▶ **TASK STATEMENT**: Every line of the listing below should come back exactly as written, with no images.

▶ **DATASET SECTION**:
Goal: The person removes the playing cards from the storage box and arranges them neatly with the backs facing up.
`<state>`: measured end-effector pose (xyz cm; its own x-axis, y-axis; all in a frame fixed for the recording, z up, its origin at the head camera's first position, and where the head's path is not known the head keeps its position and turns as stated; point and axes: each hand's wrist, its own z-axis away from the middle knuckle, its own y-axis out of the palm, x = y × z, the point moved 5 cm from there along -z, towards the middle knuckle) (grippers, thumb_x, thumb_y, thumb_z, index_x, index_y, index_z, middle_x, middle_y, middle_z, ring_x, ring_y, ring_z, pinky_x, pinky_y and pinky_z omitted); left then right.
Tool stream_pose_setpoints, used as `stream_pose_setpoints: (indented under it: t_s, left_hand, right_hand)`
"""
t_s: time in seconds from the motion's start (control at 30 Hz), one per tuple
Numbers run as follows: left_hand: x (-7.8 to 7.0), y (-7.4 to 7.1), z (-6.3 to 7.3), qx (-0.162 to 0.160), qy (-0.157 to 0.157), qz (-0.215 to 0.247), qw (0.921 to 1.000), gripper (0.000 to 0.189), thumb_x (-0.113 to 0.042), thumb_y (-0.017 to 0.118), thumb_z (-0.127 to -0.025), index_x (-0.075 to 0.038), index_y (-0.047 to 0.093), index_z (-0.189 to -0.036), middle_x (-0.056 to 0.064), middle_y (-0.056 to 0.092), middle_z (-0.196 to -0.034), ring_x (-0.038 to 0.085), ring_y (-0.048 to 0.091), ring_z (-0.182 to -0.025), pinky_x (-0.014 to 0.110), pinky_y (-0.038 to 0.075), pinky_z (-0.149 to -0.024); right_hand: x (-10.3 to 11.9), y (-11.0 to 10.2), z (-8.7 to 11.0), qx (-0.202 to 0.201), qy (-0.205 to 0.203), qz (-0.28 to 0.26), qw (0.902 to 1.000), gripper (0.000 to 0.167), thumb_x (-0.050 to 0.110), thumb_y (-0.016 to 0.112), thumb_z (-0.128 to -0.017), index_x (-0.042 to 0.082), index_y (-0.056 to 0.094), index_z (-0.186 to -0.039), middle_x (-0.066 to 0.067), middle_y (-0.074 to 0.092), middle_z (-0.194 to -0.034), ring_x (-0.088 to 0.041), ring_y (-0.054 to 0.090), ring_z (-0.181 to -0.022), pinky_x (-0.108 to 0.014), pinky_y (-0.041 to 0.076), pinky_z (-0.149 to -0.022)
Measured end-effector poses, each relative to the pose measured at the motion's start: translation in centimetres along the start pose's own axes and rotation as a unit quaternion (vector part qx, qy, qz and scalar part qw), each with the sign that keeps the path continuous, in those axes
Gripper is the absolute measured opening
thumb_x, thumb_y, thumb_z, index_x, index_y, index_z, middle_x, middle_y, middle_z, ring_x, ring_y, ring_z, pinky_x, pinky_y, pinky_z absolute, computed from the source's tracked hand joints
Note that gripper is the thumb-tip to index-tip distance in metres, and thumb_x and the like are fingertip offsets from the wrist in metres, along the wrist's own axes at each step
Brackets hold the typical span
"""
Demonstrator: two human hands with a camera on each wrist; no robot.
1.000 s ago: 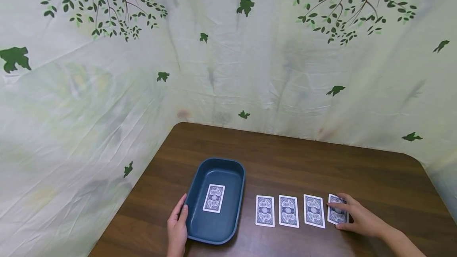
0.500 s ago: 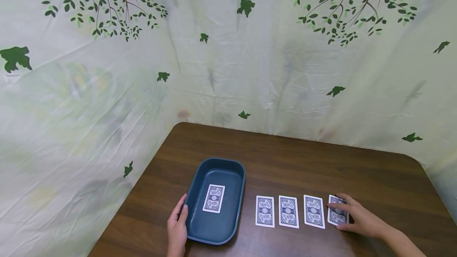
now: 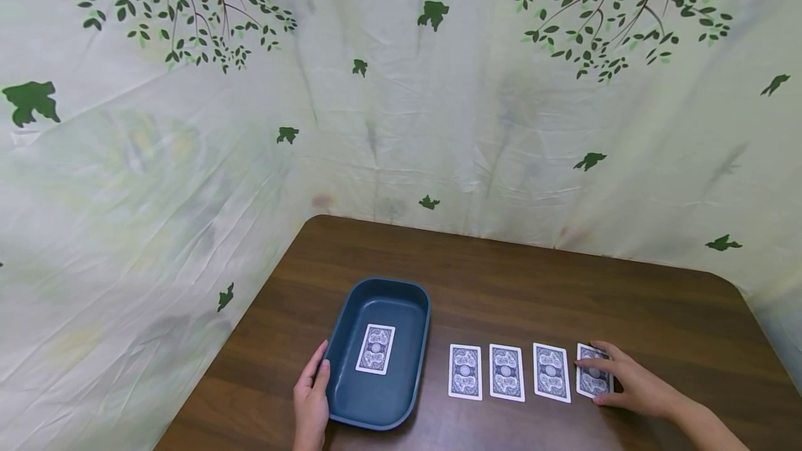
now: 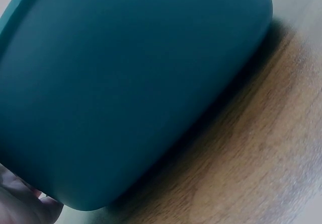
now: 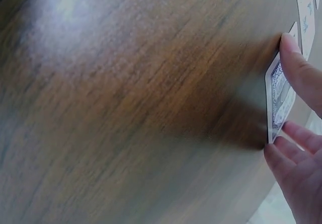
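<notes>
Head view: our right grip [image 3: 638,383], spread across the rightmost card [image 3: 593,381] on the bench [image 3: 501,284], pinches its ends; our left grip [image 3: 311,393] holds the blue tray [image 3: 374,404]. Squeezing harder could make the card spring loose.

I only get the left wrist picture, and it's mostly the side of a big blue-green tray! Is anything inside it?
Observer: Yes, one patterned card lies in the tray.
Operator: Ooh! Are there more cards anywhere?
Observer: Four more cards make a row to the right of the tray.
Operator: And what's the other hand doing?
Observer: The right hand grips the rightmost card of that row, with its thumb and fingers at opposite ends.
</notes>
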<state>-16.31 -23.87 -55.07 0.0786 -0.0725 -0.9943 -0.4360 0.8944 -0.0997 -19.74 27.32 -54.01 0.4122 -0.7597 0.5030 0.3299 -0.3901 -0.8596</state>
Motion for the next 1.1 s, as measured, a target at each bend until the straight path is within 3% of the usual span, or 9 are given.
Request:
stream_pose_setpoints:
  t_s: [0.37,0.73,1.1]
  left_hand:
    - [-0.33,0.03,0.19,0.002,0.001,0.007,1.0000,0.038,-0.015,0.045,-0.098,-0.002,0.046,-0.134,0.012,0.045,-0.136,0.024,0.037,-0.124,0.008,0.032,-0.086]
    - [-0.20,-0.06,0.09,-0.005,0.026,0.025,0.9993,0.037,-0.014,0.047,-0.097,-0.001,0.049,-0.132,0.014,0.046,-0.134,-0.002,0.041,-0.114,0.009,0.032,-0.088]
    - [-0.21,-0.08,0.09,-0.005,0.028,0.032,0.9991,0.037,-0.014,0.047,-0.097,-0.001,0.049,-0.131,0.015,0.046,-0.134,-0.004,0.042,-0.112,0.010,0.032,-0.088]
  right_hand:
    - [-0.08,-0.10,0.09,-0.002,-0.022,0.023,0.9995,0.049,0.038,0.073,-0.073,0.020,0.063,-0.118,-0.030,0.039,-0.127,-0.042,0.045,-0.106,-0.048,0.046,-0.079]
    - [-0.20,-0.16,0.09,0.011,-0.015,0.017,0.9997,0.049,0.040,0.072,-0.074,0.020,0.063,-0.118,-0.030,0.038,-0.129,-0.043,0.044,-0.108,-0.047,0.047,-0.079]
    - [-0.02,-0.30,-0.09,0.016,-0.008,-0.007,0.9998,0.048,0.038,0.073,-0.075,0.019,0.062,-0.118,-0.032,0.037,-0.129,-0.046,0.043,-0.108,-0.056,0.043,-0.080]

▶ **SOLVED EXERCISE**:
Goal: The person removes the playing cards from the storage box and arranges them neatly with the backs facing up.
`<state>`: measured end-effector pose (xyz cm; its own x-axis, y-axis; all in a frame fixed for the recording, z up, its origin at the head camera's first position, and where the head's path is not known the head keeps its position and turns as stated; point and axes: each hand's wrist, its own z-axis away from the middle knuckle, its own y-axis out of the palm, x = y × z, the point moved 5 cm from there along -z, towards the middle knuckle) (grippers, thumb_x, thumb_y, thumb_z, index_x, index_y, index_z, middle_x, middle_y, middle_z, ring_x, ring_y, ring_z, pinky_x, pinky_y and pinky_z omitted); left then right.
Tool stream_pose_setpoints, used as `stream_pose_setpoints: (indented under it: t_s, left_hand, right_hand)`
"""
t_s: time in seconds from the motion's start (control at 30 Hz), one per tuple
Numbers run as follows: left_hand: x (-7.8 to 7.0), y (-7.4 to 7.1), z (-6.3 to 7.3), qx (-0.162 to 0.160), qy (-0.157 to 0.157), qz (-0.215 to 0.247), qw (0.921 to 1.000), gripper (0.000 to 0.189), thumb_x (-0.113 to 0.042), thumb_y (-0.017 to 0.118), thumb_z (-0.127 to -0.025), index_x (-0.075 to 0.038), index_y (-0.047 to 0.093), index_z (-0.189 to -0.036), middle_x (-0.056 to 0.064), middle_y (-0.056 to 0.092), middle_z (-0.196 to -0.034), ring_x (-0.038 to 0.085), ring_y (-0.048 to 0.091), ring_z (-0.182 to -0.025), pinky_x (-0.014 to 0.110), pinky_y (-0.038 to 0.075), pinky_z (-0.149 to -0.024); right_hand: x (-10.3 to 11.9), y (-11.0 to 10.2), z (-8.7 to 11.0), qx (-0.202 to 0.201), qy (-0.205 to 0.203), qz (-0.28 to 0.26), qw (0.902 to 1.000), gripper (0.000 to 0.167), thumb_x (-0.050 to 0.110), thumb_y (-0.016 to 0.112), thumb_z (-0.128 to -0.017), index_x (-0.042 to 0.082), index_y (-0.056 to 0.094), index_z (-0.186 to -0.039), middle_x (-0.066 to 0.067), middle_y (-0.074 to 0.092), middle_z (-0.194 to -0.034), ring_x (-0.088 to 0.041), ring_y (-0.054 to 0.090), ring_z (-0.181 to -0.022), pinky_x (-0.108 to 0.014), pinky_y (-0.041 to 0.076), pinky_z (-0.149 to -0.022)
Measured end-effector poses, each relative to the pose measured at the motion's start: translation in centimetres along the start pose's own axes and rotation as a unit quaternion (vector part qx, qy, qz and scalar part qw), each with the sign that keeps the path continuous, in those axes
Gripper is the absolute measured opening
thumb_x, thumb_y, thumb_z, index_x, index_y, index_z, middle_x, middle_y, middle_z, ring_x, ring_y, ring_z, pinky_x, pinky_y, pinky_z absolute, computed from the source's tracked hand joints
Note that gripper is the thumb-tip to index-tip distance in metres, and thumb_x and the like are fingertip offsets from the wrist in metres, along the wrist's own axes at each step
Brackets hold the typical span
"""
Demonstrator: two human hands with a camera on each wrist; no robot.
1.000 s ago: 
0.500 s ago: 
now: 
now: 
now: 
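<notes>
Head view: our right grip [image 3: 638,383], spread across the rightmost card [image 3: 593,381] on the bench [image 3: 501,284], pinches its ends; our left grip [image 3: 311,393] holds the blue tray [image 3: 374,404]. Squeezing harder could make the card spring loose.

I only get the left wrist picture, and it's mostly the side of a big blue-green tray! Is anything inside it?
Observer: Yes, one patterned card lies in the tray.
Operator: Ooh! Are there more cards anywhere?
Observer: Four more cards make a row to the right of the tray.
Operator: And what's the other hand doing?
Observer: The right hand grips the rightmost card of that row, with its thumb and fingers at opposite ends.
</notes>
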<state>-16.31 -23.87 -55.07 0.0786 -0.0725 -0.9943 -0.4360 0.8944 -0.0997 -19.74 27.32 -54.01 0.4122 -0.7597 0.5030 0.3299 -0.3901 -0.8596</state>
Motion for the next 1.1 s, as measured, a target at each bend until the straight path is within 3% of the usual span, or 9 are given.
Request:
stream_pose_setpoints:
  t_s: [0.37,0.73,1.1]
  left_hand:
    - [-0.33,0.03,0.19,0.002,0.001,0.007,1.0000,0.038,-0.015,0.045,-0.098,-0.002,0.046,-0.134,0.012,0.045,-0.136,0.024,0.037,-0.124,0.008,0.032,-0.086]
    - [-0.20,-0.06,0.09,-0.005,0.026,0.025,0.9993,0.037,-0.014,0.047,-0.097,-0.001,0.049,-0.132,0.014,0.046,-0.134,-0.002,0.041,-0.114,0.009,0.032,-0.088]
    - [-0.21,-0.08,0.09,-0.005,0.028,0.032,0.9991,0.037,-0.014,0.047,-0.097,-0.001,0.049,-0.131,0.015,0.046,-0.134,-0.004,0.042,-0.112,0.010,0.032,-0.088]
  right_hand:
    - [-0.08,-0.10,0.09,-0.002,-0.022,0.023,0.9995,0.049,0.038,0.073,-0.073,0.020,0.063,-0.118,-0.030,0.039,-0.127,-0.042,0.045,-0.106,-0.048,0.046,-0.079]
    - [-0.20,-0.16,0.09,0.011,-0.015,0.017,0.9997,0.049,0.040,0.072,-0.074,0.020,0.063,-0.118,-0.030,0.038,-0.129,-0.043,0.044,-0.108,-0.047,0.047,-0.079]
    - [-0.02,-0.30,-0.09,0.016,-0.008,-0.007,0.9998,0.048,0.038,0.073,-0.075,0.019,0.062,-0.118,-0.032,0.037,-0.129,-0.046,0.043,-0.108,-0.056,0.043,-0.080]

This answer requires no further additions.